2. experimental section
1) the single stranded DNA dry powder of order is centrifuged 5min, revolving speed is set as 6000 revs/min, and it is slow that appropriate 5mM PBS is added
Fliud flushing (pH=7.4), is made into 50 μM of concentration, and concussion 3min is full and uniform to solution.
2) ssDNA-1 and ssDNA-2 concentration 1:1 hybridizes, and hybridization conditions: 95 DEG C of denaturation 5min, temperature are dropped with constant speed
To 20 DEG C, dsDNA is formed.
3) dsDNA and ssDNA-3 concentration 1:1 hybridizes, and final triple strand dna concentration is 15 μM, hybridization conditions: MgCl2It is dense
Degree is overregulated optimization, and ultimate density is 5mM, is freezed after the completion of 4 DEG C of hybridization 12h of refrigerator, hybridization spare.
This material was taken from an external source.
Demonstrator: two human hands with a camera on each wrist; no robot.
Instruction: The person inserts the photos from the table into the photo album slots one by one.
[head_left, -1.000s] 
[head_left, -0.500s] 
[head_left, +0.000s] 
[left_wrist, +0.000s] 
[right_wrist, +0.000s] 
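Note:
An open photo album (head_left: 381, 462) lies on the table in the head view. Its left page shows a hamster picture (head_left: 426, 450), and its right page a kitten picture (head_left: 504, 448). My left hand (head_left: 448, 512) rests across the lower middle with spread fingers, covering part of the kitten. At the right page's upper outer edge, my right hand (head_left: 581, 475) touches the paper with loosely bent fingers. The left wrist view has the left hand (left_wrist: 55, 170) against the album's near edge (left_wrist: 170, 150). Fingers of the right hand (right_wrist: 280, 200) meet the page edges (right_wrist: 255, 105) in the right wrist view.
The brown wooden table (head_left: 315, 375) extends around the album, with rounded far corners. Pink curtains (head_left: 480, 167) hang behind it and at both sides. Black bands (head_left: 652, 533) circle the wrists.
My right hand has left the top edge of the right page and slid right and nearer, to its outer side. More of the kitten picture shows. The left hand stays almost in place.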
4) with 0.05 μm of Al2O3Powder polishing glass-carbon electrode, is successively cleaned by ultrasonic with secondary water, ethyl alcohol, secondary water,
It is dried with nitrogen the nitrogen-doped graphene solution that 3 μ L, 1 μ g/mL is added dropwise after electrode surface immediately, standing is dried, is rinsed with secondary water,
It is dried with nitrogen.
5) 15 μ L, 15 μM of triple strand dnas are added dropwise to electrode surface, places 1h under wet condition, obtains triple strand dna sensor.
6) for the assembling of verificating sensor, each step is all verified (attached drawing 2) with impedance and cyclic voltammetric.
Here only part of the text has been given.